2) For every unique row in table B, I have to generate a sequence number which I have to enter in Table A.

Can anyone help me with this.
Thanks a lot in advance

-Yamini
sumitgulati
Participant
Posts: 197
Joined: Mon Feb 17, 2003 11:20 pm
Location: India

Post by sumitgulati »

Is the data coming from the source file sorted by the three columns that define uniqueness of a row? Could you also please give approx number of records you expect to process using this job.

Regards,
-Sumit
yaminids
Premium Member
Premium Member
Posts: 387
Joined: Mon Oct 18, 2004 1:04 pm

Uniqueness of data in a table

Post by yaminids »

Hello Sumit,

Yes the data in the source is sorted and there are approximately 40 million rows in the source, which I think rules out the use of Hash file stage.

Thanks
-Yamini
Sainath.Srinivasan
Participant
Posts: 3337
Joined: Mon Jan 17, 2005 4:49 am
Location: United Kingdom

Post by Sainath.Srinivasan »

Use 3 stage variables in the transformer following the source stage.

1.) newKeyCombination (default 'N')
2.) prevKeyCombination (default '')
3.) seqNo (default 0)

newKeyCombination <- if link.newKey <> prevKeyCombination Or IsNULL(prevKeyCombination) then 'Y' Else 'N'
prevKeyCombination <- link.newKey
seqNo <- if newKeyCombination = 'Y' then seqNo + 1 Else seqNo

For A, move all values

For B, have a constraint saying newKeyCombination = 'Y'
sumitgulati
Participant
Posts: 197
Joined: Mon Feb 17, 2003 11:20 pm
Location: India

Re: Uniqueness of data in a table

Post by sumitgulati »

Well since the data is sorted that solves the problem.

Declare four staging variables say UniqueCnt, ColAvar, ColBVar and ColCVar in the same order. Initialize all the stagevariables to 0. Map ColAvar, ColBVar and ColCVar to ColA, ColB and ColC from the source.

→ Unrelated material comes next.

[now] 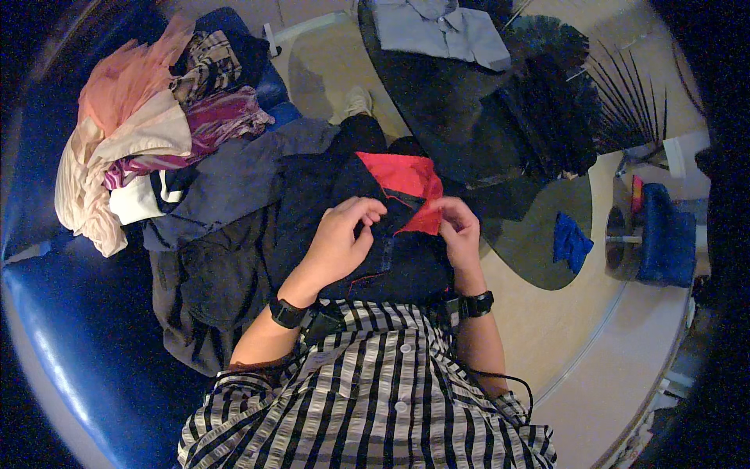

In the derivation of UniqueCnt have the following code:
If SourceLink.ColA<>ColAVar OR SourceLink.ColB<>ColBVar OR SourceLink.ColC<>ColCVar Then UniqueCnt+1 Else UniqueCnt
Remember the order in which you define the stage variables is important because they get executed in the same order. Since Stage variable ColAvar, ColBVar and ColCVar are defined below stage variable UniqueCnt they hold the previous rows values when used in the derivation of UniqueCnt
sumitgulati
Participant
Posts: 197
Joined: Mon Feb 17, 2003 11:20 pm
Location: India

Post by sumitgulati »

Addition to the previous reply.

Using the same logic you can define a flag. Use this flag to push the values to Table B only when a new combination comes.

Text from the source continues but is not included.